Il divario tra domanda e offerta formativa cresce ogni mese.
A ciò si somma la storica emigrazione di talenti italiani verso l’estero.
Reddit e LinkedIn sono pieni di storie di giovani data scientist, ingegneri informatici e ricercatori che, dopo aver studiato in Italia, volano in Olanda, Stati Uniti o Israele per trovare ambienti di lavoro stimolanti, meritocratici e ben retribuiti.
Questo impoverisce il nostro ecosistema e riduce il capitale umano disponibile per le imprese italiane.
Il fenomeno si “autoalimenta”, meno talenti, meno startup, meno innovazione, meno occupazione qualificata e ovviamente ancora più fuga.
In termini di investimenti, l’Italia è 20ª al mondo per fondi destinati a startup e scale-up IA, la stessa spende solo l’1,5% del PIL in Ricerca & Sviluppo, molto sotto la media europea (2,3%) e lontanissima da Paesi come la Germania (~3%).
Nel frattempo, gli Stati Uniti da soli producono il 69% dei modelli di IA generativa. L’Unione Europea nel complesso, il 4%.
Il paradosso italiano è evidente, abbiamo infrastrutture come il supercomputer Leonardo, tra i più potenti in Europa, ma non abbiamo abbastanza specialisti per usarle pienamente.
Il risultato è che queste infrastrutture rischiano di diventare cattedrali nel deserto digitale.
Le PMI italiane, ossatura del nostro sistema economico sono spesso impreparate ad affrontare la trasformazione digitale guidata dall’IA.
I dati ci dicono che laddove l’IA viene introdotta, l’efficienza cresce: +5% per il 47% delle aziende, almeno +1% per il 74%. Ma le implementazioni restano sporadiche, episodiche, nei fatti mai sistemiche.
Se vogliamo davvero giocare questa partita, dobbiamo uscire dalla logica delle iniziative isolate e pensare in termini sistemici. Ecco alcune leve fondamentali da attivare subito:
formazione continua e sistemica;
Piano Nazionale di Alfabetizzazione AI, a partire dalle scuole primarie;
espansione dei corsi universitari: oggi l’Italia offre 66 corsi in IA, contro i 146 della Germania;
formazione congiunta università-imprese, con il coinvolgimento di sindacati e territori, come previsto nel piano GOL e nella Repubblica Digitale;
integrazione dell’IA nei percorsi ITS, negli Istituti Tecnologici Superiori, fondamentali per il tessuto industriale italiano.

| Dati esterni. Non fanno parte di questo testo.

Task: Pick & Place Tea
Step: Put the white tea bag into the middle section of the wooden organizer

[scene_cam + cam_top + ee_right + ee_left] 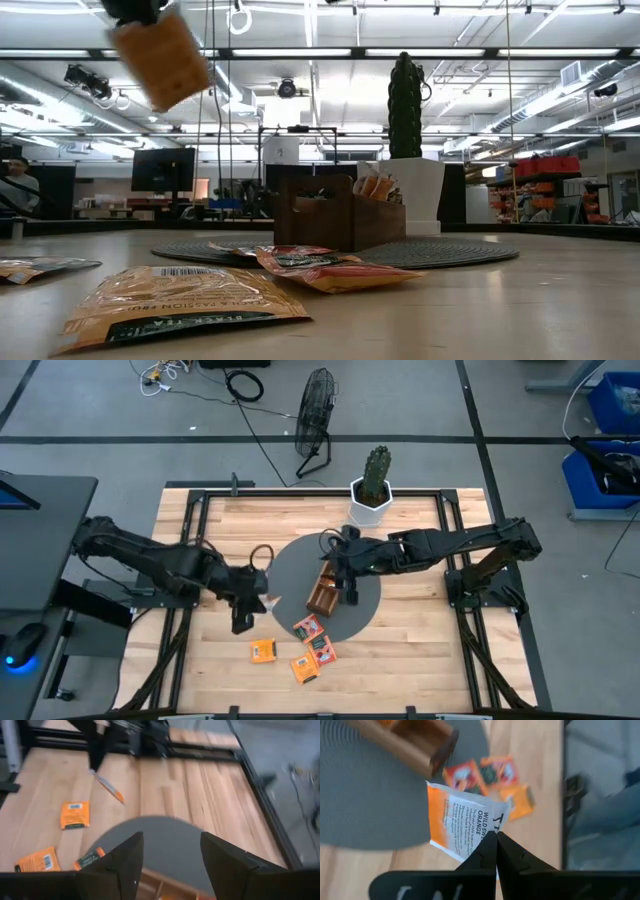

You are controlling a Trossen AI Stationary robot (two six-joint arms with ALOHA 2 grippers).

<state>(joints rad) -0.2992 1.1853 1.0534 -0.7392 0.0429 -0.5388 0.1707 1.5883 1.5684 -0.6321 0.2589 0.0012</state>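
Orange tea sachets (175,300) lie loose on the table (420,650) near the grey mat (300,565). Left tool (496,842) pinches one white-and-orange sachet (462,822) above the table beside the mat. Right tool (172,855), fingers spread, hovers over the wooden tray (322,596).

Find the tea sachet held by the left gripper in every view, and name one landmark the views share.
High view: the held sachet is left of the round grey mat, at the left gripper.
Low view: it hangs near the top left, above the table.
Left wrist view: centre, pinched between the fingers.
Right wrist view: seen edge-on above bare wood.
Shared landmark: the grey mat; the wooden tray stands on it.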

Vanno, altresì, curati gli investimenti pubblici e privati intelligenti quali:
il sostegno diretto a startup e scale-up con strumenti di venture capital pubblico e incentivi fiscali mirati;
lo sfruttamento intelligente dei mega-investimenti: come quello di Microsoft, che investirà 4,3 miliardi di euro in due anni in Italia, con una rete di data center e un piano formativo da un milione di persone;
l’allineamento alla strategia europea: coerenza tra i fondi PNRR, Horizon Europe e investimenti privati.
Il fenomeno dovrebbe essere “governato” a livello unitario con una unica strategia unitaria, che ricomprende:
appunto una Strategia Nazionale AI integrata con il piano per l’Industria 5.0, che includa sanità, giustizia, energia, PA e manifattura;
il potenziamento dei Competence Center e creazione di poli regionali d’eccellenza;
l’istituzione di un coordinamento centrale, trasversale tra ministeri, università, imprese e pubbliche amministrazioni;
la capacità di trattenere e attrarre talenti;
introdurre incentivi per ricercatori italiani all’estero e per profili internazionali;
progetti avanzati che valorizzino i giovani in Italia, con percorsi chiari e trasparenti;
- Un piano serio per il rientro dei cervelli: meno retorica, più contratti reali e competitivi.
Il futuro dell’intelligenza artificiale non è più un’ipotesi. È un percorso già in atto, che determinerà i nuovi equilibri geopolitici, economici e culturali.
Oggi siamo di fronte a un bivio, o rientrare in gioco con una strategia nazionale ambiziosa, o rimanere spettatori di un progresso che ci scavalca.
Se non affronteremo con lucidità la questione educativa, la fuga dei cervelli, il gap di investimenti e l’assenza di una visione strategica, rischiamo di trasformare l’Italia in un Paese che consuma IA prodotta altrove, ma che non partecipa alla sua progettazione, né ai suoi benefici.
La vera sfida, insomma, non è tecnologica. È politica, educativa e culturale. E riguarda tutti noi.